* [TASK]:
Write out the data again in full, exactly as it reads.

=== Begin Enclosure ===

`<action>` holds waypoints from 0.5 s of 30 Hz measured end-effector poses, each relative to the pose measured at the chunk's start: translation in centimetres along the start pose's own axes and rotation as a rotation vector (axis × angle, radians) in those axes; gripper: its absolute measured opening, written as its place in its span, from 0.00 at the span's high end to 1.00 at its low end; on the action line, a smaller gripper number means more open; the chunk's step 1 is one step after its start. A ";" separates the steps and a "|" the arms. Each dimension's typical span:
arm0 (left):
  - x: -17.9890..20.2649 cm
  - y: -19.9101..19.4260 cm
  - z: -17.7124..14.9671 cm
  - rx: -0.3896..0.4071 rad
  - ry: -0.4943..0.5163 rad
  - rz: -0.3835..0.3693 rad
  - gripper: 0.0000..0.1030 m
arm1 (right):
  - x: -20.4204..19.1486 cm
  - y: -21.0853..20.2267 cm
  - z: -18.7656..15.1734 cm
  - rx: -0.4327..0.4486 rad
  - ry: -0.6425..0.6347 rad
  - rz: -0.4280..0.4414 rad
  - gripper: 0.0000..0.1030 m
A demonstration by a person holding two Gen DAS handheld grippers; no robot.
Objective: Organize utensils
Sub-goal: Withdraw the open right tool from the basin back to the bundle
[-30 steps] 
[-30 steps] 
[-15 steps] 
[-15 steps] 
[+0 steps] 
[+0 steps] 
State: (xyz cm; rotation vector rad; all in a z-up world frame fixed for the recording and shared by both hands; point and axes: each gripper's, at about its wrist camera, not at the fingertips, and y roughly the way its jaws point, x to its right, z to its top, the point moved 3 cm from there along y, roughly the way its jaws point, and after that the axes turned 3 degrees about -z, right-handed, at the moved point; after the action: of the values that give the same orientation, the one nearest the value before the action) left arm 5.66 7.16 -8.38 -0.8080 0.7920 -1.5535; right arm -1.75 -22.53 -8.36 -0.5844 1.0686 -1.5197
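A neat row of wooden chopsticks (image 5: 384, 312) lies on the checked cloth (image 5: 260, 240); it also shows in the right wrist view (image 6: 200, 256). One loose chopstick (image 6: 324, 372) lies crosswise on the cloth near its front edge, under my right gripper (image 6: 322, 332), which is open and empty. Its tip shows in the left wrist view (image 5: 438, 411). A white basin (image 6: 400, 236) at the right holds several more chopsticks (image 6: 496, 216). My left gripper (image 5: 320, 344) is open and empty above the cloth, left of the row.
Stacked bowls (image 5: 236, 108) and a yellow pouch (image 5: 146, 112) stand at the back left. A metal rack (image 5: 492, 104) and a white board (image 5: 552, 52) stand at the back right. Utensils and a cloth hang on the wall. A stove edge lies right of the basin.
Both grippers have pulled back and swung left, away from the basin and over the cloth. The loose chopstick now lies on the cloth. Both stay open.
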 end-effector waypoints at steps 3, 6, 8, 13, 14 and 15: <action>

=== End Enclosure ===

* [ANSWER BELOW]:
`<action>` holds waypoints from 0.5 s of 30 Hz measured end-effector poses, each relative to the pose measured at the chunk's start: translation in centimetres along the start pose's own axes and rotation as a rotation vector (axis × angle, radians) in those axes; gripper: its absolute measured opening, written as its place in its span, from 0.00 at the span's high end to 1.00 at its low end; on the action line, a smaller gripper number means more open; the chunk's step 1 is one step after its start. A ";" separates the steps and a "|" the arms. Each dimension's typical span:
arm0 (left):
  - x: -17.9890..20.2649 cm
  - y: -19.9101..19.4260 cm
  - z: -17.7124..14.9671 cm
  - rx: -0.3896..0.4071 rad
  - ry: -0.4943..0.5163 rad
  - rz: -0.3835..0.3693 rad
  - gripper: 0.0000..0.1030 m
arm1 (right):
  - x: -20.4204..19.1486 cm
  - y: -21.0853..20.2267 cm
  - z: -18.7656..15.1734 cm
  - rx: -0.4327..0.4486 rad
  - ry: -0.6425..0.6347 rad
  - rz: -0.4280..0.4414 rad
  - gripper: 0.0000..0.1030 m
A demonstration by a person holding two Gen DAS handheld grippers; no robot.
Objective: Organize utensils
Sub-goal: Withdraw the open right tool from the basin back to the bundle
[-30 steps] 
[-30 steps] 
[-15 steps] 
[-15 steps] 
[+0 steps] 
[+0 steps] 
State: (xyz cm; rotation vector rad; all in a z-up world frame fixed for the recording and shared by both hands; point and axes: each gripper's, at about its wrist camera, not at the fingertips, and y roughly the way its jaws point, x to its right, z to its top, the point moved 3 cm from there along y, roughly the way its jaws point, and after that the axes turned 3 degrees about -z, right-handed, at the moved point; after the action: of the values that give the same orientation, the one nearest the value before the action) left arm 5.66 7.16 -8.38 -0.8080 0.7920 -1.5535; right arm -1.75 -22.53 -8.36 -0.5844 1.0686 -1.5197
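A neat row of wooden chopsticks (image 5: 384, 312) lies on the checked cloth (image 5: 260, 240); it also shows in the right wrist view (image 6: 200, 256). One loose chopstick (image 6: 324, 372) lies crosswise on the cloth near its front edge, under my right gripper (image 6: 322, 332), which is open and empty. Its tip shows in the left wrist view (image 5: 438, 411). A white basin (image 6: 400, 236) at the right holds several more chopsticks (image 6: 496, 216). My left gripper (image 5: 320, 344) is open and empty above the cloth, left of the row.
Stacked bowls (image 5: 236, 108) and a yellow pouch (image 5: 146, 112) stand at the back left. A metal rack (image 5: 492, 104) and a white board (image 5: 552, 52) stand at the back right. Utensils and a cloth hang on the wall. A stove edge lies right of the basin.
Both grippers have pulled back and swung left, away from the basin and over the cloth. The loose chopstick now lies on the cloth. Both stay open.
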 end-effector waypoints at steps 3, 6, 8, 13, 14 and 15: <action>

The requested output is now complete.